> On Oct. 7, 2015, 11:31 p.m., Ben Mahler wrote:
> > src/slave/slave.hpp, line 583
> > <https://reviews.apache.org/r/38874/diff/2/?file=1091510#file1091510line583>
> >
> >     Could you add the closed() method here to make this consistent with the 
> > scheduler's HttpConnection struct in the master? We may want to consolidate 
> > these two structs later.

Done


> On Oct. 7, 2015, 11:31 p.m., Ben Mahler wrote:
> > src/slave/slave.hpp, lines 622-625
> > <https://reviews.apache.org/r/38874/diff/2/?file=1091510#file1091510line622>
> >
> >     Looks like you also want to warn about TERMINATING?
> >     
> >     How about just printing the state instead of saying "disconnected" to 
> > be a bit more explicit?

When the executor is launched, the agent sets its `state = REGISTERING`. So it 
looks fine to have the `state == REGISTERING` check.

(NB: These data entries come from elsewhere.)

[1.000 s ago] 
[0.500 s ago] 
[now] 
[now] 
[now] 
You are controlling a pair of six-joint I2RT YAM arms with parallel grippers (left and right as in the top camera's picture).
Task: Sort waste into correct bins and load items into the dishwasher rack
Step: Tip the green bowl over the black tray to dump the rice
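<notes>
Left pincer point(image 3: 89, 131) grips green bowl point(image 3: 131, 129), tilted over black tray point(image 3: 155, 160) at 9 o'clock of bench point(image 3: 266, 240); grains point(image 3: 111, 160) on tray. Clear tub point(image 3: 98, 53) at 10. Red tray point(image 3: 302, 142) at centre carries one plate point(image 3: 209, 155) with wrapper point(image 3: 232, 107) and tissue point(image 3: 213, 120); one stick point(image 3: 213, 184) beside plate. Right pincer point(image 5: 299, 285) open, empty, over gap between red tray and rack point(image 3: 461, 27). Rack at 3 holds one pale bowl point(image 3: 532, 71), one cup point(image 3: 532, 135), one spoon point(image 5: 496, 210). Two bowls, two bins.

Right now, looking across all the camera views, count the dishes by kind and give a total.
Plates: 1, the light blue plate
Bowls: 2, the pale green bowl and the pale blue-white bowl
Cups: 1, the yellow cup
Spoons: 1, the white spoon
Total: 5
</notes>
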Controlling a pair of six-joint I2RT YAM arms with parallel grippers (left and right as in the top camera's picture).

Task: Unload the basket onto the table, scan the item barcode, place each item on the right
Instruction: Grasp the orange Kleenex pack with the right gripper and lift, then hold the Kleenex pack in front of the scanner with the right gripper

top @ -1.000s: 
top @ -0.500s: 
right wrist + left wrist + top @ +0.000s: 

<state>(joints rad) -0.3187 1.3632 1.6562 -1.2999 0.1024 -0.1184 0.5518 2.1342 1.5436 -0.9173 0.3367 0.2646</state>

However, what I had missed was, when the agent sends an executor a `Shutdown` 
event, it marks it's state as `TERMINATING` and then sends the event. In short, 
we would always be disconnected when the states are `TERMINATED/REGISTERING`. I 
added the state to the `LOG(WARNING)`. Thanks for the suggestion.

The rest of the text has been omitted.